In the case of CTV, the 5'NTRs of all isolates could be folded into two similar stem-loop structures despite the fact that their sequence varied by as much as 58% . These two conserved structures were shown to be important for replication and assembly [7, 42]. Even though we showed a complex secondary structure for 5'NTR of GLRaV-3 isolates (Fig. 5a) as predicted by using the MFOLD program, the complex structures did not seem to be conserved between the Washington and South Africa isolates.
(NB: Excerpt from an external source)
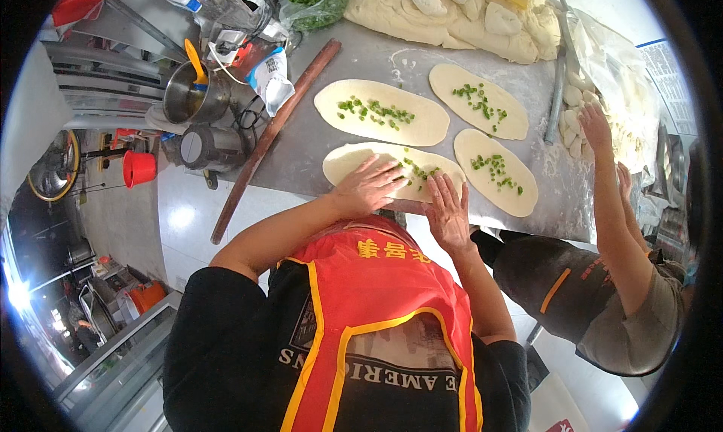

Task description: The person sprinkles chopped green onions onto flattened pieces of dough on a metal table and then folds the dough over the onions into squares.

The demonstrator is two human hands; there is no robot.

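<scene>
An oval sheet of rolled dough [345, 156] lies at the table's near edge, with chopped scallions [417, 169] along its middle. My left hand [370, 186] is laid on its left half, fingers spread, fingertips by the scallions. At its near right edge, my right hand [450, 209] touches the dough with its fingertips. Neither hand grips anything. Behind it lies a longer dough oval [333, 100] with scallions. Two smaller scallion-topped ovals are to the right, an upper dough oval [446, 79] and a lower dough oval [511, 203].
A long wooden rolling pin [271, 133] slants along the left, near a metal pot [195, 102]. A large dough mass [395, 17] and a bag of scallions [313, 3] sit behind. At right, a co-worker's hand [594, 124] is over dough pieces [573, 96] beside a metal rod [554, 99].
</scene>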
A tandem repeat of 65 nt in the 5'NTR sequence of many GLRaV-3 isolates from the US, but not in the 5'NTR of the South Africa isolate, is surprising and the functional importance of this repeat sequence in virus life cycle needs to be examined. In contrast to the 5'NTR, the 3'NTR of the four GLRaV-3 isolates is highly conserved and folded into identical secondary structure (Fig. 5b). This pattern is analogous to CTV, but different from BYV, where different isolates were shown to have considerable differences in size and sequence identity in the 3'NTR . It has been shown with CTV that the 3'NTR contains cis-acting elements required to initiate synthesis of complementary negative strands and some of the predicted secondary structures are important components for efficient replication  and it is likely that the predicted SL structures in the 3'NTR contain cis-acting elements to play a critical role in GLRaV-3 replication.